Sulla direzione del Pd andata in scena ieri, ha qualcosa da dire Lucia Annunziata, la direttrice dell’Huffington Post che non ha mai risparmiato critiche, anche feroci, a Matteo Renzi e al suo partito. Lo fa sul sito che dirige, dove paragona la direzione a “una riunione di alcolisti anonimi. Una velenosa riunione di una famiglia. O, forse solo una riunione di parrocchia”. E questa è solo la premessa.

Annunziata continua parlando di una “enorme delusione” e sottolinea che “ancora una volta il Pd ha fatto la solita parte in commedia in cui da anni colloca se stesso: ha fatto salire la tensione in tutto il paese a mille in attesa di questa riunione, per produrre poi, come sempre negli ultimi anni, una mediocre discussione in cui non è circolata nessuna verità”. Ossia nessun riferimento a dimissioni o scissioni, ma neppure alle “ragioni del malessere”.

“Un’evasività – riprende la direttrice – che può essere spiegata solo in parte con la paura, per quanto importantissima, di rompere il mitologico partito. Molto di più sembra pesare un oscuro senso di inadeguatezza al passaggio in corso”. Dunque, il cuore dell’attacco: “L’unica cosa che rimane nelle mani di tutti loro è un governo, o forse un simulacro di governo, che è l’ultima fiammella di quattro anni di avvicendamenti a Palazzo Chigi”.

Secondo Annunziata, “il vero tema della direzione Pd (…) è proprio questo: l’eutanasia o meno dell’ultimo governo espresso dal Pd”, quello di Paolo Gentiloni, in una “sindrome dell’omicidio-suicidio che non è affatto banale” e che, a sinistra, sottolinea, si manifesta dal 1996, dal primo governo di Romano Prodi. “Tra mito e ribellione, la questione governo è piantata al centro di ogni riflessione o azione della sinistra della Seconda Repubblica.
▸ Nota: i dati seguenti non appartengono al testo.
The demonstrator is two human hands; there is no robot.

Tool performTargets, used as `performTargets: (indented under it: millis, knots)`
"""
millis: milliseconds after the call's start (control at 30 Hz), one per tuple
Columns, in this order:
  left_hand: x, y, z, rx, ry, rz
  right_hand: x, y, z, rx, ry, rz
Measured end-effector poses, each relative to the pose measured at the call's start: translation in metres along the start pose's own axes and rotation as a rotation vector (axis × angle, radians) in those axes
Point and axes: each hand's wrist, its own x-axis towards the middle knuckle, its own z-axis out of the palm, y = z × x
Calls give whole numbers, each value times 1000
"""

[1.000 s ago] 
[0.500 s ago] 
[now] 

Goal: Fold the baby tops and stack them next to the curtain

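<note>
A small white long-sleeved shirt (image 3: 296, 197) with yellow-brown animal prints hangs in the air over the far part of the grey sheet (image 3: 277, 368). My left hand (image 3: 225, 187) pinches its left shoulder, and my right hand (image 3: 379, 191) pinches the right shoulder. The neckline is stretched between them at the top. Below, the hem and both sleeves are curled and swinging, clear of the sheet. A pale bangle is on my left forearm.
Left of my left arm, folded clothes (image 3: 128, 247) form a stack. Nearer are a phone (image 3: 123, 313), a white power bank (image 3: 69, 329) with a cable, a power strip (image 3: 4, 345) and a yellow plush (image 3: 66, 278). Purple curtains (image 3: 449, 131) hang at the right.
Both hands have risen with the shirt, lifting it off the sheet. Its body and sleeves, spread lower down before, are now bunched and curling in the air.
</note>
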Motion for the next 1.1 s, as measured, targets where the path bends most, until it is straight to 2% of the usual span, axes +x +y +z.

E all’alba della Terza, la dinamica si è fatta ancora più chiara”.

Nel mirino, poi, ci finisce Matteo Renzi, il quale “pensa, andreottianamente, che il governo sia la sola ragione per stare in politica – e al suo premierato ha dedicato e sacrificato tutto. Il partito in questa visione è solo una macchina elettorale”. Per la Annunziata, in questo Renzi è seguito “da una sostanziosa parte del partito attuale”.

La direttrice passa poi a demolire la “sinistra che nasce invece dalla costola comunista”, secondo la quale “il governo è invece il vertice di quella piramide sociale che vede il partito come costruttore. Il governo è in questa esperienza la metamorfosi finale di un ordinato processo di organizzazione delle dialettiche sociali. Per questo non è mai fatto da un uomo solo al comando, ed è sempre permeabile alle crisi, alle scosse – che sono il riaggiustamento della realtà”.

Conclusioni? Presto dette, e terminali: “Il mai amalgamato mix di queste tendenze ha divorato nel corso della Seconda Repubblica la pur poderosa forza del centrosinistra. Oggi – bastona l’Annunziata – di questo scontro rimangono solo i simulacri. Il Pd attuale è un partito finito nelle forme prese nel corso del ventennio scorso. Meglio di tutti lo sanno coloro che lo abitano, lo agiscono e lo guidano. Una verità che capiamo non possa essere detta”, conclude.